▶ Material for the task:
Segment Open

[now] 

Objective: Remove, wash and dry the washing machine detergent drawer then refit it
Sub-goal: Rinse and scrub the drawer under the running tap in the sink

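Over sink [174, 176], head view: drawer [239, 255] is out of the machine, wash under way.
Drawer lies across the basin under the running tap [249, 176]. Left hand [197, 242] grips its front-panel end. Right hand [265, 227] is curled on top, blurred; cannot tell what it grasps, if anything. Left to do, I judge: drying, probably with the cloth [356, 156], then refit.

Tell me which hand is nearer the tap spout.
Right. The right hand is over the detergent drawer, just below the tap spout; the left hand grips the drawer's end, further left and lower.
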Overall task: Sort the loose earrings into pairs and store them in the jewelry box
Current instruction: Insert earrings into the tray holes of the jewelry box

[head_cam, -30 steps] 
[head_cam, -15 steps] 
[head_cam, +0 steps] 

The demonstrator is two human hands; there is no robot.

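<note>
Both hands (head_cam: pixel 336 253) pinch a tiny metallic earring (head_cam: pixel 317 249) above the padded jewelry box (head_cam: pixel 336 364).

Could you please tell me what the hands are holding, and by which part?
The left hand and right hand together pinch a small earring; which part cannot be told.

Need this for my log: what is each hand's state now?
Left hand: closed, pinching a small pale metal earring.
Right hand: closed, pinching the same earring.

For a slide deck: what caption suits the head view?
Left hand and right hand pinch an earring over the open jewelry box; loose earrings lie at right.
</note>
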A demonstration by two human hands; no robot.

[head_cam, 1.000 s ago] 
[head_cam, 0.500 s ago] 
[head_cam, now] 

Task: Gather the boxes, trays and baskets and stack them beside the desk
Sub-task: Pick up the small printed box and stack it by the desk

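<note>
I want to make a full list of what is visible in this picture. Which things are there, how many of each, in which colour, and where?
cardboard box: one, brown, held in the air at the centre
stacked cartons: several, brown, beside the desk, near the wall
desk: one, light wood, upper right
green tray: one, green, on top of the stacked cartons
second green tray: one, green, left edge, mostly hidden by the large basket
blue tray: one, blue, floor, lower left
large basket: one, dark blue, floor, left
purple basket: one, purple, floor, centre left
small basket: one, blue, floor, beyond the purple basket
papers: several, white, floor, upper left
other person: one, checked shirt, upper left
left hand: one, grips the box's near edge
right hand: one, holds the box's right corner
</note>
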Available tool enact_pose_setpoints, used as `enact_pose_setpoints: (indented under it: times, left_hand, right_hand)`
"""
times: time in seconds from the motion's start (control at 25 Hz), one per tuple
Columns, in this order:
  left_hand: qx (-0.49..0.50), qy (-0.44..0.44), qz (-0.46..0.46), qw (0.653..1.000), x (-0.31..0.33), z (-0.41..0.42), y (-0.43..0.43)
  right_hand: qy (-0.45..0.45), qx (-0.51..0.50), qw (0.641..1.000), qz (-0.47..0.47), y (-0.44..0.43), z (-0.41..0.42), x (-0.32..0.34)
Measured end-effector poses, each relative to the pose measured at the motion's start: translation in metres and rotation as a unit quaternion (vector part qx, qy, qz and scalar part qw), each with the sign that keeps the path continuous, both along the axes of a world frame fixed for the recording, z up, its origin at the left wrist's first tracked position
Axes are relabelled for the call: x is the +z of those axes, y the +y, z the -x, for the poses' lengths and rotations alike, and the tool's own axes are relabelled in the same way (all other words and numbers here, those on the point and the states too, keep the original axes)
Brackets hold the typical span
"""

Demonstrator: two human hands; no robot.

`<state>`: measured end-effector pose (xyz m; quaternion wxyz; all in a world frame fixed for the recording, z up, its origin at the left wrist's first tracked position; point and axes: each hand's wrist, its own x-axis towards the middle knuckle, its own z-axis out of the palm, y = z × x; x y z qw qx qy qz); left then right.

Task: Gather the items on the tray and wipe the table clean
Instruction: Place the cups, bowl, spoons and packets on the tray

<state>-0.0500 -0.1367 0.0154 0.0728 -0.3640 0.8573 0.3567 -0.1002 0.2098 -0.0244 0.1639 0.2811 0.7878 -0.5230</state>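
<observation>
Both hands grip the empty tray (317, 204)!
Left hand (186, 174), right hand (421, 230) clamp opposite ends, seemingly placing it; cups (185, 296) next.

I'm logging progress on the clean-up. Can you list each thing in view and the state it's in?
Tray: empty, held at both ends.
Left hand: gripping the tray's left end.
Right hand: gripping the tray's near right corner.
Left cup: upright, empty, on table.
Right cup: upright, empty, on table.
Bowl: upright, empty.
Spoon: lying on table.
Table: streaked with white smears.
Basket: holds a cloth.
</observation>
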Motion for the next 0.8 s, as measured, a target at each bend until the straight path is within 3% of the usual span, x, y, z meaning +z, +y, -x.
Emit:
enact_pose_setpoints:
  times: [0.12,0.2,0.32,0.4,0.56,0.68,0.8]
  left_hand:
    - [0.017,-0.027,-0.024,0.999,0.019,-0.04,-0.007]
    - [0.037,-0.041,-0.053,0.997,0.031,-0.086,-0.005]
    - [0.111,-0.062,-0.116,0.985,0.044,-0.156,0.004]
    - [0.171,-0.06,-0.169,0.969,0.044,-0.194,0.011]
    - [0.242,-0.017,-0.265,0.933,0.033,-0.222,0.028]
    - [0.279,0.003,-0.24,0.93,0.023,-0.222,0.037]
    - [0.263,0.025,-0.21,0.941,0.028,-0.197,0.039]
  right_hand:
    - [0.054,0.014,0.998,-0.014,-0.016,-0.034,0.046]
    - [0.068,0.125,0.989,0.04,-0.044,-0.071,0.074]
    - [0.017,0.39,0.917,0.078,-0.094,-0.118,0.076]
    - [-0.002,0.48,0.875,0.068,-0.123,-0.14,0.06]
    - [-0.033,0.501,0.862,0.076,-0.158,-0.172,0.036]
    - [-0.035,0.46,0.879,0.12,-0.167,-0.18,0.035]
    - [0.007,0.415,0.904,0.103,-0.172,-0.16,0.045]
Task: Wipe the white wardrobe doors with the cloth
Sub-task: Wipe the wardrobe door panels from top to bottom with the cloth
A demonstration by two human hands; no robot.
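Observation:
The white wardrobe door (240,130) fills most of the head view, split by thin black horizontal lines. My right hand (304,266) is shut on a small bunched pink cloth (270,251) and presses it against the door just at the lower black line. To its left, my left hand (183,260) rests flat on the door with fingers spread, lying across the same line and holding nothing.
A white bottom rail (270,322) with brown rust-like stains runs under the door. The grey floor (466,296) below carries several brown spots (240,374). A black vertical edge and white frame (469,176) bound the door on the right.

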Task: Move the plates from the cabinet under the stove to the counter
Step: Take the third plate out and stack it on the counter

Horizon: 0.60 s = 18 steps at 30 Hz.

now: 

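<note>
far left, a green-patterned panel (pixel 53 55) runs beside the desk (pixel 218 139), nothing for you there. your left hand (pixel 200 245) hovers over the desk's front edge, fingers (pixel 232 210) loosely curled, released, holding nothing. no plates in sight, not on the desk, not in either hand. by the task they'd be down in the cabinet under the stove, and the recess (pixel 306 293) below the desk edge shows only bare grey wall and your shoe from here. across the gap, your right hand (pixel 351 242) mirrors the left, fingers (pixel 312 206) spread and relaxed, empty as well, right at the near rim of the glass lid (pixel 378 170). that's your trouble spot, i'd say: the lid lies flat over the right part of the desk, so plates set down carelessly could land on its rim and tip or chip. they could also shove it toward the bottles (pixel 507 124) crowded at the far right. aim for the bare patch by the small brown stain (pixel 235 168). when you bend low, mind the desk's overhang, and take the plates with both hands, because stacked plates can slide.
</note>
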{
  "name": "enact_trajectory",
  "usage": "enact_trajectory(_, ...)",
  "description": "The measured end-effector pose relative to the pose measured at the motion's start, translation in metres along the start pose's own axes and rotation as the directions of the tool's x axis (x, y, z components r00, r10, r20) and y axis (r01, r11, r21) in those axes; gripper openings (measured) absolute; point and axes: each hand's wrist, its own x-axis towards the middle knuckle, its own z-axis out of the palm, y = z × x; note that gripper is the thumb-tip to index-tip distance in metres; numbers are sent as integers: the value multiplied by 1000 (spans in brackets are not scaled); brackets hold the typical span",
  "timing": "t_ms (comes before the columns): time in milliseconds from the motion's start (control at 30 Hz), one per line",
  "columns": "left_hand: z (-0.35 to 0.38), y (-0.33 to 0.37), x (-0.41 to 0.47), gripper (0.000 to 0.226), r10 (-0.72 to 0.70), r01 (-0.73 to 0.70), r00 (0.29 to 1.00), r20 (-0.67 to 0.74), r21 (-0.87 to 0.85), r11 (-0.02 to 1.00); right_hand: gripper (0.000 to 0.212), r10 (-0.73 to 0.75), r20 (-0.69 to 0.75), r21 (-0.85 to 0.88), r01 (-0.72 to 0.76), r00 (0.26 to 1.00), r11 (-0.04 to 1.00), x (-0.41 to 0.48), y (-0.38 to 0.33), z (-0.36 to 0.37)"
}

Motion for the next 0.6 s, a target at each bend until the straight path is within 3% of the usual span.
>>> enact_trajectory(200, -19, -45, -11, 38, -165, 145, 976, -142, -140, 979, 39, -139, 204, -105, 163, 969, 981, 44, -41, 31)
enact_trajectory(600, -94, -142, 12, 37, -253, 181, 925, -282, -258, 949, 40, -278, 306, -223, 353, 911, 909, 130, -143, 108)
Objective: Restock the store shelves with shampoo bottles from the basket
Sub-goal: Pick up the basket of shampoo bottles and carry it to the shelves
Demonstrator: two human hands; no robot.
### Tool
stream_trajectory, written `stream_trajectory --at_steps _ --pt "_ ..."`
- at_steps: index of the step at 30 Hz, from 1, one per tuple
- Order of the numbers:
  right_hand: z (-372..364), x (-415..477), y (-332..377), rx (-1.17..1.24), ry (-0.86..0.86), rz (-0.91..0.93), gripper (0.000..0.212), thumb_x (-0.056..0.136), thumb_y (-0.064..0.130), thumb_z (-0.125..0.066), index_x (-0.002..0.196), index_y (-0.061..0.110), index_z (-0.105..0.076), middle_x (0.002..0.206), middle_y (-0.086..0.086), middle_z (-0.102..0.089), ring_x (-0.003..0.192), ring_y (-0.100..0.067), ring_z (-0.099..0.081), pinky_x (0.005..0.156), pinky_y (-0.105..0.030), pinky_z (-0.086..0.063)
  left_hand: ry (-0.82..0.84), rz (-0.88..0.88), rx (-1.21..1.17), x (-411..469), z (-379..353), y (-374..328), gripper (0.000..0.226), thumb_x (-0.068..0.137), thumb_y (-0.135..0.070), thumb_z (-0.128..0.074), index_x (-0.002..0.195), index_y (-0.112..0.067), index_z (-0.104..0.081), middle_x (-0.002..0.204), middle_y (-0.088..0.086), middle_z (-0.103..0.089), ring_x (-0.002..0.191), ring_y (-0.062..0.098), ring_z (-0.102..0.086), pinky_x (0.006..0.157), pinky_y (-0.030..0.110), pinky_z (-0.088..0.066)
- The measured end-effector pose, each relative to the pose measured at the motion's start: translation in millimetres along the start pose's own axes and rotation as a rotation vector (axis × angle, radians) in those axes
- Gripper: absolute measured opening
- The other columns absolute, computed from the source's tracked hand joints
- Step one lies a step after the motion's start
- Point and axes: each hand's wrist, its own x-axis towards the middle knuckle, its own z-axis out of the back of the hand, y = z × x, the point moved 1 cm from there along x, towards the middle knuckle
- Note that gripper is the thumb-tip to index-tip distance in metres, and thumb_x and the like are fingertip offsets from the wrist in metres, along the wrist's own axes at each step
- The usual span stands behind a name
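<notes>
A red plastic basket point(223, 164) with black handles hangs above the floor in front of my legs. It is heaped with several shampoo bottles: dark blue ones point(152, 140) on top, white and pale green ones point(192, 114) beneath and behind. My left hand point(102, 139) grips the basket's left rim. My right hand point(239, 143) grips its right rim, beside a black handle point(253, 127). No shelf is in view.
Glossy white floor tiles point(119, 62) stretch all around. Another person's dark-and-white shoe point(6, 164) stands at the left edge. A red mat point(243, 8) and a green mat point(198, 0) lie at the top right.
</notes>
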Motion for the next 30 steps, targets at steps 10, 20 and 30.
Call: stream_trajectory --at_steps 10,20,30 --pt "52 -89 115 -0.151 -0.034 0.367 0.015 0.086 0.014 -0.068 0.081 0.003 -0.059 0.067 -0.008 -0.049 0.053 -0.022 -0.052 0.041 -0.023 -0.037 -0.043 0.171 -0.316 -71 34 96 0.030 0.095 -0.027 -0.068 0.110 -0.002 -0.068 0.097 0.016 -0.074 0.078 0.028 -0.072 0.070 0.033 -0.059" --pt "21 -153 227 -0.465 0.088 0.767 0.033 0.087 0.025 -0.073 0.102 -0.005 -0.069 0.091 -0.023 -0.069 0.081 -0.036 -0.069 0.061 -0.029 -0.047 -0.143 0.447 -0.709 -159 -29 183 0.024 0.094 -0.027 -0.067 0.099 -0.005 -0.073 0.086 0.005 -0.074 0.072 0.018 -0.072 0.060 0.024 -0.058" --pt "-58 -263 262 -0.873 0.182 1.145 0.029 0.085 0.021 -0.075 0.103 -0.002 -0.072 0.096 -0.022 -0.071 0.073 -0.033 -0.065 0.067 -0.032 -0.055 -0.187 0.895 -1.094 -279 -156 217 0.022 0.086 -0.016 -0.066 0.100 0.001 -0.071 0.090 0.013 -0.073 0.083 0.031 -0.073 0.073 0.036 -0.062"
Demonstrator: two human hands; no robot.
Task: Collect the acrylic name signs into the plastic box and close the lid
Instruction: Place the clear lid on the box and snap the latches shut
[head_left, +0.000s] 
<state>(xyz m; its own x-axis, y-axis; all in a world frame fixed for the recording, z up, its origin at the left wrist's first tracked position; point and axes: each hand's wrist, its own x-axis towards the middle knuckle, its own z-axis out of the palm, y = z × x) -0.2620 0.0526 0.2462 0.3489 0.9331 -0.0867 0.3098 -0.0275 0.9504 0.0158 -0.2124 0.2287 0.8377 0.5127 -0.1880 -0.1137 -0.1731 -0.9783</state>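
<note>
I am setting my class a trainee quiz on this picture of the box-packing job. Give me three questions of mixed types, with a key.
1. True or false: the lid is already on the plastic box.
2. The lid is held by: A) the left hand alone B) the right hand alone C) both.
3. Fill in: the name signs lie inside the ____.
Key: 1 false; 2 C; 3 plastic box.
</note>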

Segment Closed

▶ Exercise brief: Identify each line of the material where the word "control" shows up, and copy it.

▶ Expected answer:
times: time in seconds from the motion's start (control at 25 Hz), one per tuple
  "timing": "t_ms (comes before the columns): time in milliseconds from the motion's start (control at 30 Hz), one per line",

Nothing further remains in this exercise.